> [Task to carry out]:
Give back the listing underneath, unchanged and complete.

*** Data below Section Begins ***

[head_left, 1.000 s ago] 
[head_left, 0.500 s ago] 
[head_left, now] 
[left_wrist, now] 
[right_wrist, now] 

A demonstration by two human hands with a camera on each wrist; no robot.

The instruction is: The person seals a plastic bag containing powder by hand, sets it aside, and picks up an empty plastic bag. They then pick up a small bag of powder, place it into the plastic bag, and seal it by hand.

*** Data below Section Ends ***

> [Exercise answer]:
[head_left, 1.000 s ago] 
[head_left, 0.500 s ago] 
[head_left, now] 
[left_wrist, now] 
[right_wrist, now] 

A demonstration by two human hands with a camera on each wrist; no robot.

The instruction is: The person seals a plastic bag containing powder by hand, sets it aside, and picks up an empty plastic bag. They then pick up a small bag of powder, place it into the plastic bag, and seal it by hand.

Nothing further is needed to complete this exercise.